* **TASK DETAILS**: Only lines containing the word "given" belong in the answer; copy each one from the records.

++++ DATASET RECORDS ++++

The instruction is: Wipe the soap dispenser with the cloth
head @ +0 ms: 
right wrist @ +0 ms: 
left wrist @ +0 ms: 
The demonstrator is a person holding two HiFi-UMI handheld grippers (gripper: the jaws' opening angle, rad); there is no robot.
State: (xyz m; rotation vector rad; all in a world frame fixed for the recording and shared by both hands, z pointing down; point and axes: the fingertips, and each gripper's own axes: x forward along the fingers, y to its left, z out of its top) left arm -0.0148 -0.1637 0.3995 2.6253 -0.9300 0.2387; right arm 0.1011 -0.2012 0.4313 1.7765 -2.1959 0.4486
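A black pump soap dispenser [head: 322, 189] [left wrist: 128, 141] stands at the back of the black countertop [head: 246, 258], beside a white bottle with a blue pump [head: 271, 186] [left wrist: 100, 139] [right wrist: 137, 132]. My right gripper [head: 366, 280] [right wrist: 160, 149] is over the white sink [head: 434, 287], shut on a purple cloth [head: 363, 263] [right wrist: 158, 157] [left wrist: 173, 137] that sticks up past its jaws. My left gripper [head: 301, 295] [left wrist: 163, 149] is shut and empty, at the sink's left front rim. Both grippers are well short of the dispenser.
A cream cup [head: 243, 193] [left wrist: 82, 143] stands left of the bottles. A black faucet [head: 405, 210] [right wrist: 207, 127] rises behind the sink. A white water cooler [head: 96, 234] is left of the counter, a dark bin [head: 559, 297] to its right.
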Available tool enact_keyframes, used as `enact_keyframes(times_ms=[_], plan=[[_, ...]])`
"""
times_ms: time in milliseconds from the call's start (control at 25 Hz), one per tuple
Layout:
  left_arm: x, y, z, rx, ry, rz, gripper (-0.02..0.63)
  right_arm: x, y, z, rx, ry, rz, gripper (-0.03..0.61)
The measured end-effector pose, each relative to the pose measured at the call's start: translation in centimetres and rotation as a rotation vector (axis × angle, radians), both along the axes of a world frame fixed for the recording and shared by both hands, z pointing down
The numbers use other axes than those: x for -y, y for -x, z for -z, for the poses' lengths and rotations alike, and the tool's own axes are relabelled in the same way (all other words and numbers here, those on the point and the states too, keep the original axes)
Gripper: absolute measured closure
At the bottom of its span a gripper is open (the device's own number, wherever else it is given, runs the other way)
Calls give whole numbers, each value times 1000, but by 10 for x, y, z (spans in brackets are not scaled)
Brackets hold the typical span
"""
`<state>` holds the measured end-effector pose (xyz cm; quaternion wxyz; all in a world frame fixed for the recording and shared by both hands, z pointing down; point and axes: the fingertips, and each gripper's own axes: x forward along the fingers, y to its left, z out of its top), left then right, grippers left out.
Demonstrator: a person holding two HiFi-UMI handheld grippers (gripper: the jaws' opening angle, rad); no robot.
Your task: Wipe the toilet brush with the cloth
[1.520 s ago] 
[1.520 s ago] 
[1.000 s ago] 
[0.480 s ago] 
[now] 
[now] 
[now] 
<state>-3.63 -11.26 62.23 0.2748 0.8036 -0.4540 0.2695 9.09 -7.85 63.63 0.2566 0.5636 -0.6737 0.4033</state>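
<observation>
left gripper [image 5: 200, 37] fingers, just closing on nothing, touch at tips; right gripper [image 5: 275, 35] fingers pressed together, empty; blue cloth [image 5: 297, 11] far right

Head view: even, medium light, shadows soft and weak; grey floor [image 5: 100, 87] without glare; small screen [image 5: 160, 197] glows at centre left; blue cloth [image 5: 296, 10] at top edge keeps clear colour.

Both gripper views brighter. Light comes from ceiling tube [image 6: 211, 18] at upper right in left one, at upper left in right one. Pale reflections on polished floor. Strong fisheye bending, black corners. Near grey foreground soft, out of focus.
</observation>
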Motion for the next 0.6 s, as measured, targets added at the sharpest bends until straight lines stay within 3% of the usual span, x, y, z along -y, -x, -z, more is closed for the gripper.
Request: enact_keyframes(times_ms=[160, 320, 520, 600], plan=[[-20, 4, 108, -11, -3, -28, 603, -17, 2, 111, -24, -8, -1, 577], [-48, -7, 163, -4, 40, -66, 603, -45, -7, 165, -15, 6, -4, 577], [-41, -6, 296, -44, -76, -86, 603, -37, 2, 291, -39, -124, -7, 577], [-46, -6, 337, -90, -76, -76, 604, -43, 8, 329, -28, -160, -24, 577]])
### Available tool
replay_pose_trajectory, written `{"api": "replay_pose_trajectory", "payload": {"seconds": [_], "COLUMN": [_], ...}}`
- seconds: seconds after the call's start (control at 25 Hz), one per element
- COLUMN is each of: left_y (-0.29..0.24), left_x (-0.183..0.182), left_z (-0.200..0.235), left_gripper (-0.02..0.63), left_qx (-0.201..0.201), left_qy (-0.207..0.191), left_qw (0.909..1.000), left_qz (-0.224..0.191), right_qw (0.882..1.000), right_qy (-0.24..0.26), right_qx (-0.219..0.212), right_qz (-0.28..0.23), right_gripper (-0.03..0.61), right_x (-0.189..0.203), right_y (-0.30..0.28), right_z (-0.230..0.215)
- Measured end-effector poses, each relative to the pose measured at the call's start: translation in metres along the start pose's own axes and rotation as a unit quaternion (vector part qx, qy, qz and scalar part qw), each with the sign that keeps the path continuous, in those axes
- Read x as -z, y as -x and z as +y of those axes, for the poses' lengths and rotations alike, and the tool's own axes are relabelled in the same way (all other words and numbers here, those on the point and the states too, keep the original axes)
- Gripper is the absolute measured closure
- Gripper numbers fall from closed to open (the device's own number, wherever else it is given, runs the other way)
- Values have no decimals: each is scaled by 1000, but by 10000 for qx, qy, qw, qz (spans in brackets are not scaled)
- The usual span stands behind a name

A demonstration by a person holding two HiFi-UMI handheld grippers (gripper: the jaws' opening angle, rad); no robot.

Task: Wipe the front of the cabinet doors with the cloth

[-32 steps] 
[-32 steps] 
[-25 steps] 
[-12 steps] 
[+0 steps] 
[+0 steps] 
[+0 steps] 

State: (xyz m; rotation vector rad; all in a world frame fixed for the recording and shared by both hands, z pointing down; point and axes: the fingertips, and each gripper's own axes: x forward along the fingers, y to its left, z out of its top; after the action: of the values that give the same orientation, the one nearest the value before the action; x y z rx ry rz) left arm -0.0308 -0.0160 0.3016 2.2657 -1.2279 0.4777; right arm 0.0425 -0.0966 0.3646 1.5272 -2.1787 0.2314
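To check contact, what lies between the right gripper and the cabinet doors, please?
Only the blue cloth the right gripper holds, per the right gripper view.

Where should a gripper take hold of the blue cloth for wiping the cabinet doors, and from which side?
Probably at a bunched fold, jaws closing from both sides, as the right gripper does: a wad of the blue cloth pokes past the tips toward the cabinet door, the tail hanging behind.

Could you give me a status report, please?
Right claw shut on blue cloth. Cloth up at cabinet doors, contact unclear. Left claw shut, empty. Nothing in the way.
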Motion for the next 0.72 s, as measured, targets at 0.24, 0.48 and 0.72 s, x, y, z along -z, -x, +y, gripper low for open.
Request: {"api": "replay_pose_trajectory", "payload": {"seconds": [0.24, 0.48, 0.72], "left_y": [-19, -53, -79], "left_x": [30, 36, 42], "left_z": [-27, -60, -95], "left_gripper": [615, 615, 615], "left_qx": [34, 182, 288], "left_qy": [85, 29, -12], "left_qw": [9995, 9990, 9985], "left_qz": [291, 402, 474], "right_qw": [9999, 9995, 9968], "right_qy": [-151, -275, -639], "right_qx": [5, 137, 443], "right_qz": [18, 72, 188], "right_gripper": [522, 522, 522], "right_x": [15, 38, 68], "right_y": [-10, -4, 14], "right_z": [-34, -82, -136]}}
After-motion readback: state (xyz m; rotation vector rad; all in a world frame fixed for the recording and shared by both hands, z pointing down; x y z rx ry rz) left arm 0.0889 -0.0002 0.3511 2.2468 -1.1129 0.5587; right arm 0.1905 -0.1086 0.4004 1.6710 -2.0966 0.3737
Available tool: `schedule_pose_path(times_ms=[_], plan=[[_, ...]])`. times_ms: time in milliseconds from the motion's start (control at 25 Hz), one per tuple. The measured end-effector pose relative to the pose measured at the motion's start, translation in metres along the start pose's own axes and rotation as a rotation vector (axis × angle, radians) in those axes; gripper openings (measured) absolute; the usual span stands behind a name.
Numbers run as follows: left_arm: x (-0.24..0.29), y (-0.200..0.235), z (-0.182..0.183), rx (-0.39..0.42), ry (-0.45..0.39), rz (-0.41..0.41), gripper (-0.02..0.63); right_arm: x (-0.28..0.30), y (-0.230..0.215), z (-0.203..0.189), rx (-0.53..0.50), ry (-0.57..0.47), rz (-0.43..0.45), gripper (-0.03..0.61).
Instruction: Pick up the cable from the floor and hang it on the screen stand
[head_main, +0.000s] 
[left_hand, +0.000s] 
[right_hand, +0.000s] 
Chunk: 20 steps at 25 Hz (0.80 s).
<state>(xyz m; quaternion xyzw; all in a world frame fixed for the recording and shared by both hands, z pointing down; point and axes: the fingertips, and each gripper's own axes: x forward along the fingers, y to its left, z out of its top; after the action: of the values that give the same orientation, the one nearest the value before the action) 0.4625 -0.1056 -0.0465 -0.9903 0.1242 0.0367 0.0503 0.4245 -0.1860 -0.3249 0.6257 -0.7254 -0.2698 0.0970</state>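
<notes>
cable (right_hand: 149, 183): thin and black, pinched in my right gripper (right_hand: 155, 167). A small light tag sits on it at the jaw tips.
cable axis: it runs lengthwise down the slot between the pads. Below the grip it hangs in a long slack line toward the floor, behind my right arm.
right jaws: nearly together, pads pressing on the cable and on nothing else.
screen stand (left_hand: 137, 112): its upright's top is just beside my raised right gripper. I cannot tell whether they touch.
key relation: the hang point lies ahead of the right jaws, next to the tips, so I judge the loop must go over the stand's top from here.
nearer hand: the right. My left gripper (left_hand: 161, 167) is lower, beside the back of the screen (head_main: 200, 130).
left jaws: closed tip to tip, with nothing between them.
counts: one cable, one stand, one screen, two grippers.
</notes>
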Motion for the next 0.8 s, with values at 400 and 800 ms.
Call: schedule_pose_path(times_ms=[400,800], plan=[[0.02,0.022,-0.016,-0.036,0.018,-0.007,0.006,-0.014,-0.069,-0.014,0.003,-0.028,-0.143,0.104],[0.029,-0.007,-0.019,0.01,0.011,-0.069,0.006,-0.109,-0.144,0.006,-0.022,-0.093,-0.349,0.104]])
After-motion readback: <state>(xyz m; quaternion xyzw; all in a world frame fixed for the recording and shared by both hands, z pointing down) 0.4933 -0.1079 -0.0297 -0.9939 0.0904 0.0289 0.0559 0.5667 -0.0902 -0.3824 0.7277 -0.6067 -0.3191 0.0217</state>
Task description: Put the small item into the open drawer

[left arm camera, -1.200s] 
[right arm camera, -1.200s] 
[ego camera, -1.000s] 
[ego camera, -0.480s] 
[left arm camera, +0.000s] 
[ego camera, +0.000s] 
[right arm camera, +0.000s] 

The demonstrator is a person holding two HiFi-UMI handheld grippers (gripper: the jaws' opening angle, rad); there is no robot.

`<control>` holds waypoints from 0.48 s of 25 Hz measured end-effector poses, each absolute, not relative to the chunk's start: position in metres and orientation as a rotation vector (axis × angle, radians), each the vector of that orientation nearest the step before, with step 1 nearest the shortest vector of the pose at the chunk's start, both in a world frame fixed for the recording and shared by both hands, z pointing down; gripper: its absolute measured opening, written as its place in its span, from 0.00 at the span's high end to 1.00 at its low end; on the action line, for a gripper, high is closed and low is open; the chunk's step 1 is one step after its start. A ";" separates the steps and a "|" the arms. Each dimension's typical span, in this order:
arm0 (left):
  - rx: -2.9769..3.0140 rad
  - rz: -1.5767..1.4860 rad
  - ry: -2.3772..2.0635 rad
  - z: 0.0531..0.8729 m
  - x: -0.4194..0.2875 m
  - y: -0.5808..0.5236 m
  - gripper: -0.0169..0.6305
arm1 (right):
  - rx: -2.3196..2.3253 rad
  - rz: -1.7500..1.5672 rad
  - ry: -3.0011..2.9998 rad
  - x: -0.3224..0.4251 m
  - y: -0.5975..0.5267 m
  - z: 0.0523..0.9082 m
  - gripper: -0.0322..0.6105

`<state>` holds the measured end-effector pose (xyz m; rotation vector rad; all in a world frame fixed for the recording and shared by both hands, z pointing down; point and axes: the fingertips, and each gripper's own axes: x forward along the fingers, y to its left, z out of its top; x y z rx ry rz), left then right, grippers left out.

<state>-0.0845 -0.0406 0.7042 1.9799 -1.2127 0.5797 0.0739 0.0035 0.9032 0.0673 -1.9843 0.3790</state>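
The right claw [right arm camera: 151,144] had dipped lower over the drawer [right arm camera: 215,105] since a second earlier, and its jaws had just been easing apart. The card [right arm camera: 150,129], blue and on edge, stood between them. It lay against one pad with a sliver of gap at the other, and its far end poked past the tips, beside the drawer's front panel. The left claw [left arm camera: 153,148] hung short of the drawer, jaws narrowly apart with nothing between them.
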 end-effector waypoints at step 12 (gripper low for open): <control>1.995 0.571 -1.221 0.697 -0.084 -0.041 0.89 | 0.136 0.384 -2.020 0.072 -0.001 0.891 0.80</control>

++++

* **REPLY TO THE EXERCISE**:
At the bottom of its span a gripper is open (the device's own number, wherever else it is given, runs the other way)
- Gripper numbers fall from closed to open (the device's own number, wherever else it is given, runs the other way)

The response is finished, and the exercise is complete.